__Supplied material__

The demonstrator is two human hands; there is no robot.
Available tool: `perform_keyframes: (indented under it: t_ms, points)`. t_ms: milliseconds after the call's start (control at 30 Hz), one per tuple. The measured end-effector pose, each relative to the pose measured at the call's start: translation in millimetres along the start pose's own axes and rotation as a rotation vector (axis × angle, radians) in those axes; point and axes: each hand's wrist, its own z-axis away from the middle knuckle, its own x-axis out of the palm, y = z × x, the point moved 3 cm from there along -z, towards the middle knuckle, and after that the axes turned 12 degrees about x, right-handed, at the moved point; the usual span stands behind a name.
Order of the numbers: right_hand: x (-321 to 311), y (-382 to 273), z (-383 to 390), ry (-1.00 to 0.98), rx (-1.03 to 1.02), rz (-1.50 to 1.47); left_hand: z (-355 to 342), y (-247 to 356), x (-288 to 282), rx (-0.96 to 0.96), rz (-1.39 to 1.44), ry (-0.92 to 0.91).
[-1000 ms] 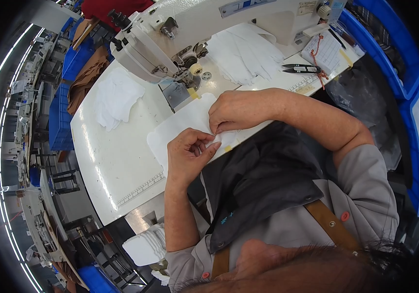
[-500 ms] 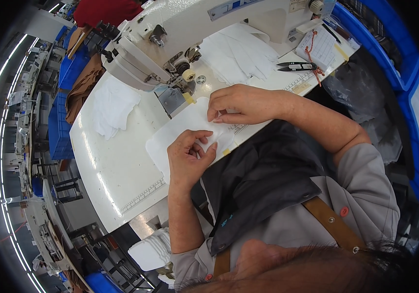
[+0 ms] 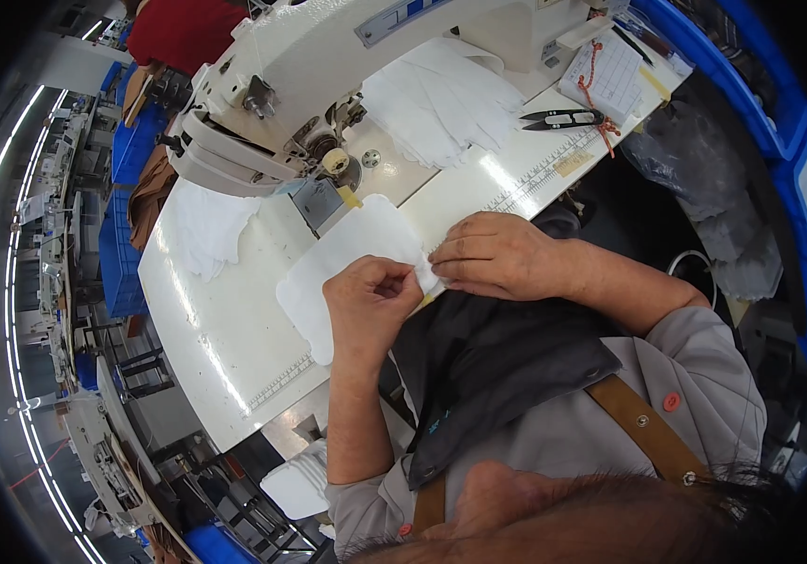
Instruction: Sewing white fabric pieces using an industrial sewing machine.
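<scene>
I saw the thin, matte white cloth-like panel with rounded corners (image 3: 328, 282) lying flat on the glossy white sewing table (image 3: 206, 362), its near right edge puckered between the person's hands. The left hand (image 3: 373, 296) had its thumb and fingertips pinched together on that edge. The right hand (image 3: 502, 258) was just beside it, fingers bent side by side and tips touching the crumpled edge; I could not tell whether they gripped, because the knuckles hid the thumb. Both hands blocked my view of that corner.

Beyond the panel stood the cream-white metal sewing machine (image 3: 281, 85), a small strip of yellow tape (image 3: 349, 197) near its smooth grey plate. One loose pile of limp white pieces (image 3: 206, 230) lay to the left; a larger fanned heap of white pieces (image 3: 441, 99) spread behind the needle area, partly under the machine's arm. To the right I made out black thread snips (image 3: 563, 119), a twisted red cord (image 3: 591, 80) and a ruled paper sheet (image 3: 615, 80). A soft, creased black apron (image 3: 493, 376) covered the lap, and crinkled clear plastic bags (image 3: 695, 160) sagged beside blue plastic bins (image 3: 779, 113).
</scene>
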Motion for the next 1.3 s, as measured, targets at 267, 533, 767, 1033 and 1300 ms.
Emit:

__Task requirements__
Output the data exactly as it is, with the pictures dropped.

__Output for this task__
The demonstrator is two human hands; there is no robot.
Available tool: `perform_keyframes: (indented under it: t_ms, points)`. t_ms: milliseconds after the call's start (control at 30 Hz), one per tuple. The measured end-effector pose, each relative to the pose measured at the call's start: translation in millimetres along the start pose's own axes and rotation as a rotation vector (axis × angle, radians) in those axes; point and axes: each hand's wrist, its own z-axis away from the middle knuckle, its own x-axis out of the palm, y = z × x, the point moved 3 cm from there along -z, towards the middle knuckle, and after that the axes turned 12 degrees about x, right-handed, at the moved point; the usual span stands behind a name.
Order of the numbers: right_hand: x (-321 to 311), y (-382 to 273), z (-383 to 390), ry (-1.00 to 0.98), rx (-1.03 to 1.02), rz (-1.50 to 1.47); left_hand: z (-355 to 342), y (-247 to 356), x (-288 to 282), rx (-0.96 to 0.96), rz (-1.39 to 1.44), ry (-0.92 to 0.91).
[-1000 ms] 
[-500 ms] 
[+0 ms] 
Instruction: Sewing white fabric pieces using an industrial sewing machine.
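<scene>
I saw the thin, matte white cloth-like panel with rounded corners (image 3: 328, 282) lying flat on the glossy white sewing table (image 3: 206, 362), its near right edge puckered between the person's hands. The left hand (image 3: 373, 296) had its thumb and fingertips pinched together on that edge. The right hand (image 3: 502, 258) was just beside it, fingers bent side by side and tips touching the crumpled edge; I could not tell whether they gripped, because the knuckles hid the thumb. Both hands blocked my view of that corner.

Beyond the panel stood the cream-white metal sewing machine (image 3: 281, 85), a small strip of yellow tape (image 3: 349, 197) near its smooth grey plate. One loose pile of limp white pieces (image 3: 206, 230) lay to the left; a larger fanned heap of white pieces (image 3: 441, 99) spread behind the needle area, partly under the machine's arm. To the right I made out black thread snips (image 3: 563, 119), a twisted red cord (image 3: 591, 80) and a ruled paper sheet (image 3: 615, 80). A soft, creased black apron (image 3: 493, 376) covered the lap, and crinkled clear plastic bags (image 3: 695, 160) sagged beside blue plastic bins (image 3: 779, 113).
</scene>
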Motion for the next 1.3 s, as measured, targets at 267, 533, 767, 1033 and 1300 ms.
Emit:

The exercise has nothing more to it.